All the attention is prompting a dramatic shift in how third-culture kids are perceived. Once thought of as oddball nomads or spoiled dilettantes, children of expats are now more widely viewed as savvy and accomplished sophisticates who are comfortable anywhere. They may grow up playing in the Amazonian jungle or commuting to school on Tokyo’s crowded subways. In Rome, which hosts two sets of international embassies (to Italy and to the Vatican) and three U.N. organizations, thousands of third-culture kids zip around on mopeds and play soccer in the piazzas alongside the locals. Most TCKs have firsthand knowledge of everything from world geography and cuisine to high culture and international politics. They learn local languages quickly, are precociously comfortable with adults and mix effortlessly with people of all ethnic backgrounds, says Pollock. All in all they possess an adaptability and a broad-mindedness that is valued more than ever in today’s borderless world. “They have much more than a textbook understanding of global culture,” says Brigida Randa, a family therapist and guidance counselor at St. Stephens School in Rome, where the majority of the students are TCKs. “What they know best is how to adapt to transition and change.”
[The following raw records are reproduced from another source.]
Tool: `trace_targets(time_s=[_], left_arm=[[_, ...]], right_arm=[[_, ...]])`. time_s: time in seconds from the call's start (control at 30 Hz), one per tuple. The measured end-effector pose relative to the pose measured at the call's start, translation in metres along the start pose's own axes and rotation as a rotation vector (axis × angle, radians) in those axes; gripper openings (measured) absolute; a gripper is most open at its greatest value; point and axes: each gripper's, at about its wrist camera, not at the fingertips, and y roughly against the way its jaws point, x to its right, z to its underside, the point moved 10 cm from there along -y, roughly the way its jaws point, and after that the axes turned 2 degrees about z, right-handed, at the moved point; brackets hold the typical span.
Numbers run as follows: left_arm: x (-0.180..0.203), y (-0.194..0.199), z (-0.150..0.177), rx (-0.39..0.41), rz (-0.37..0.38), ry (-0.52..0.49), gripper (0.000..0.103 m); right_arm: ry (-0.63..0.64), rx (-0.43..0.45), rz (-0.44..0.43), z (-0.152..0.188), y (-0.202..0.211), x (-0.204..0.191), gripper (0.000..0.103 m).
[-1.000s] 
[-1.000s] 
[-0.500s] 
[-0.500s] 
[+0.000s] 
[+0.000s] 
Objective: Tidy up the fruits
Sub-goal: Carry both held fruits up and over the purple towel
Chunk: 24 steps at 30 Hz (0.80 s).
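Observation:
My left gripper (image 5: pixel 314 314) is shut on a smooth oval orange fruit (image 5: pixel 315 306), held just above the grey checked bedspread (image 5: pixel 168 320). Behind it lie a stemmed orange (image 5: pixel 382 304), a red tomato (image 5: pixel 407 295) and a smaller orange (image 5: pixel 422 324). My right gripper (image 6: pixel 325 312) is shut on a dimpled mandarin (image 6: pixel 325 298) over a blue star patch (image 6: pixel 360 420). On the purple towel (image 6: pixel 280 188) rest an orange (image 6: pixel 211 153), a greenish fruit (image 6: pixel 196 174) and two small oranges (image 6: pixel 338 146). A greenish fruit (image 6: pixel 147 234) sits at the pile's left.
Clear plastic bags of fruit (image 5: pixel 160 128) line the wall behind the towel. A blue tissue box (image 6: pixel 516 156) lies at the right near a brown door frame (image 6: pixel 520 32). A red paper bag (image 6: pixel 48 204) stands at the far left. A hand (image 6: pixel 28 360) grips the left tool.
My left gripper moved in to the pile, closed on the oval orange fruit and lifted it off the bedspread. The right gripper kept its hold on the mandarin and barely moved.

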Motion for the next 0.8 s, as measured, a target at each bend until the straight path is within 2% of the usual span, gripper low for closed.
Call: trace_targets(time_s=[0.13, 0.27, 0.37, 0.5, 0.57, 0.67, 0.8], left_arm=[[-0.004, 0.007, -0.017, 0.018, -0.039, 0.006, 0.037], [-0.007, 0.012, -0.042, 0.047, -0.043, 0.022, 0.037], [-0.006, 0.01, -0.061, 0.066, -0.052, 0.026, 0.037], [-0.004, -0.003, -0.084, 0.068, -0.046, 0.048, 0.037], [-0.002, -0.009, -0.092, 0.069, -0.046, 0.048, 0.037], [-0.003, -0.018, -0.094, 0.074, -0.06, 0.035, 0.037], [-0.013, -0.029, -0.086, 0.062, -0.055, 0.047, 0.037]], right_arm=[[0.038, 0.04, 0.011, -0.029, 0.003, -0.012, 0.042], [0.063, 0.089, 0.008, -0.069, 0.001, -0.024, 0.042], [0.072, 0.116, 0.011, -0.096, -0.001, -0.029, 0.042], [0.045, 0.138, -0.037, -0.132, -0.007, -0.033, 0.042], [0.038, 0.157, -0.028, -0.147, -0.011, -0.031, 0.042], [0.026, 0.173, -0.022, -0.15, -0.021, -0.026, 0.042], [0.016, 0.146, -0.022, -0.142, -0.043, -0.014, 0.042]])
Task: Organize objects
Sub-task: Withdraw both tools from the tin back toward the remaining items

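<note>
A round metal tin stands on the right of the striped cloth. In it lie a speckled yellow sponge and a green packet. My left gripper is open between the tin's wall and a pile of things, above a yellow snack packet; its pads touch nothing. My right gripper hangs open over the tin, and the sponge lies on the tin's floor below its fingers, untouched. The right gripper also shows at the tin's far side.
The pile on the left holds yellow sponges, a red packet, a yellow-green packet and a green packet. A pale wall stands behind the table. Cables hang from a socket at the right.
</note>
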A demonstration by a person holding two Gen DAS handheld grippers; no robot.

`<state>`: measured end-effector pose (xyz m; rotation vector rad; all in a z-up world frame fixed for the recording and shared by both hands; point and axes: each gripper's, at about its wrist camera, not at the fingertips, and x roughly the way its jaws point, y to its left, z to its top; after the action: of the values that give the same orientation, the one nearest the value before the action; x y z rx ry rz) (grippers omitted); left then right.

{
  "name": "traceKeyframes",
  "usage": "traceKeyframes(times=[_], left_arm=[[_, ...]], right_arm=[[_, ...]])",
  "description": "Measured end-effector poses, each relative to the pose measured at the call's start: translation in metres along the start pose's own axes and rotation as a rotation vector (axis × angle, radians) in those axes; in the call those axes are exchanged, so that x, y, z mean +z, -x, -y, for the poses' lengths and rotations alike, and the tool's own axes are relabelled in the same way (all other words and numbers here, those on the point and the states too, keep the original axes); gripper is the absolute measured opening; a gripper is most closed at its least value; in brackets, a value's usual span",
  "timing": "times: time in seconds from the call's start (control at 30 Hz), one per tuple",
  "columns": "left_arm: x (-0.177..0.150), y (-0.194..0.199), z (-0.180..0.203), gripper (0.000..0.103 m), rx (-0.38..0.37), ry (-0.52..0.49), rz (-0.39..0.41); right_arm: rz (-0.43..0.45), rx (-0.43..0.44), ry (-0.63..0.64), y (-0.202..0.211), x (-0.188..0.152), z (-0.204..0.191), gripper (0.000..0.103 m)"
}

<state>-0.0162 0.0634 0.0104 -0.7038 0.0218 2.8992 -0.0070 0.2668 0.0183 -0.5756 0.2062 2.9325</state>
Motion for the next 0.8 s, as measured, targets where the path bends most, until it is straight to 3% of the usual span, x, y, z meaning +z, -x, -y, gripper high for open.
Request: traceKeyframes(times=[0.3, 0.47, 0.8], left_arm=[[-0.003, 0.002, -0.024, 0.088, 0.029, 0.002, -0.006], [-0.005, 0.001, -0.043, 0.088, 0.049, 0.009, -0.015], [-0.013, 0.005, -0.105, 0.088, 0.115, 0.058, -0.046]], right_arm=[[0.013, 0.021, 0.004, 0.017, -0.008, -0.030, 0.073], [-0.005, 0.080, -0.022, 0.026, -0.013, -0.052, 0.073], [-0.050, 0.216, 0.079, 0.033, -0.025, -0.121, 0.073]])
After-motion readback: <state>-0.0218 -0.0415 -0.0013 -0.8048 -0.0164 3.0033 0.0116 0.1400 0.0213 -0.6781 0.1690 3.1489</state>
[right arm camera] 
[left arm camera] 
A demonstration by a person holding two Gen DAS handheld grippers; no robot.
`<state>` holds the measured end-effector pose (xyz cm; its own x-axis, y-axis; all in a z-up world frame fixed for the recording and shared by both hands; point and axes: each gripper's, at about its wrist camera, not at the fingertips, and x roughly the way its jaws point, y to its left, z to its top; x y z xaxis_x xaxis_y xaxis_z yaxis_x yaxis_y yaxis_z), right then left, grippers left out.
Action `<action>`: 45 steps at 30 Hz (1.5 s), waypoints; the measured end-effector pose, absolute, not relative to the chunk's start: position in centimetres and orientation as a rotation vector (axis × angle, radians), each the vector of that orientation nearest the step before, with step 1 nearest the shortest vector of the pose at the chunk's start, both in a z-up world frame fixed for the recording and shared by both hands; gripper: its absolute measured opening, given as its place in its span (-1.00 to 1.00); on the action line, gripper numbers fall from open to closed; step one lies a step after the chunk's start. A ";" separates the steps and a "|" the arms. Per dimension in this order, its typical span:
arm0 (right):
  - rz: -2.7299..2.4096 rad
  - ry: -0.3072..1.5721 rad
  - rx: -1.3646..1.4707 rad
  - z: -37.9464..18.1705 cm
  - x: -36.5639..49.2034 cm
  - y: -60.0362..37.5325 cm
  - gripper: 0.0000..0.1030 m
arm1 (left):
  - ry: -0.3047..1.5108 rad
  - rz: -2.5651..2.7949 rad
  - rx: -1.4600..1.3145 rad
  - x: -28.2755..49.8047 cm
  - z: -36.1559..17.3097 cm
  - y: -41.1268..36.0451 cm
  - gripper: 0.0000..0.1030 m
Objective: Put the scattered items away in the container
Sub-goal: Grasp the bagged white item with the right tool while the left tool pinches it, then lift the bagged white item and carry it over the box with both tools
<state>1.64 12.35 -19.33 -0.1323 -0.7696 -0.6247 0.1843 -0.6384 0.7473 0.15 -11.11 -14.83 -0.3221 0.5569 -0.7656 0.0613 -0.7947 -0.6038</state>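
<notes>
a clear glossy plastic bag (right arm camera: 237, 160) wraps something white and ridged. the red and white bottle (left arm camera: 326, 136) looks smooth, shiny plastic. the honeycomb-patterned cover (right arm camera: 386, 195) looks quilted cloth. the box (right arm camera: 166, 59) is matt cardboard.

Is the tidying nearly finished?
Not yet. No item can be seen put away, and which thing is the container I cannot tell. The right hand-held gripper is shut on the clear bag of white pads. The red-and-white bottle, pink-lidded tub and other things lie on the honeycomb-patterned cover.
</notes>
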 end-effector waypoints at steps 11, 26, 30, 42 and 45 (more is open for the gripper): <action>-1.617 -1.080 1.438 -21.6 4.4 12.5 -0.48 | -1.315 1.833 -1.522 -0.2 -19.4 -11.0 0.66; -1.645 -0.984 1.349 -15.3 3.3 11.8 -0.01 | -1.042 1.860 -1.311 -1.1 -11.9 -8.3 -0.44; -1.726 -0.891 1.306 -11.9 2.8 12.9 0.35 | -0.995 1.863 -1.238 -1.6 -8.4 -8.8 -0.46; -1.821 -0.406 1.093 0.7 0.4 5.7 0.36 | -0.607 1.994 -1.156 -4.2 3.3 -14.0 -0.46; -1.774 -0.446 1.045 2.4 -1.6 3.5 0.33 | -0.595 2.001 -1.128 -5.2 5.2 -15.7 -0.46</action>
That knowledge is increasingly translating into successful careers. A recent study showed that 70 percent of Americans who grew up overseas reached higher levels of education and were employed in higher-ranking professions than their peers at home. Two thirds chose to travel or live overseas. Nearly 90 percent of all third-culture kids earn at least a bachelor’s degree, and their international upbringings make them among the most highly skilled students on campus. No wonder top universities are actively recruiting TCKs; an informal survey of all the international schools in Rome shows that now every graduating class sends kids to universities like Harvard, Cambridge, Oxford and Stanford. Ten years ago that was an anomaly, says Michael Brouse, director of external affairs at St. Stephens School.

Still, many TCKs never stop feeling like vagabonds. When they return to their “home” or passport country, a place where they generally spend summer holidays, they often feel out of sync. According to Pollock’s guide, third-culture kids may be well versed in foreign affairs, but they tend not to have a very patriotic view of home. In a recent survey by the University of Michigan, 90 percent of international TCKs say they can’t relate to their home-country peers. Having missed out on pop-culture trends, and even the latest hit television shows, they are lacking a vital social link. For Adrian Weisell, 21, who grew up in Rome, the toughest part of attending college in Ohio was adapting to sophomoric American attitudes. While 18-year-olds in Italy are treated as adults and have been drinking wine for years, he says, his Midwestern peers were heavily focused on circumventing the legal drinking age. When Michael Portegies-Zwart’s younger sister, Nicole, chose to attend university back in the United States, she found the differences jarring. “I’ve adopted the Italian culture; I don’t really feel American,” she says, in perfect American English. “I’m used to kissing people on both cheeks when I see them. In the States everyone just hugs.”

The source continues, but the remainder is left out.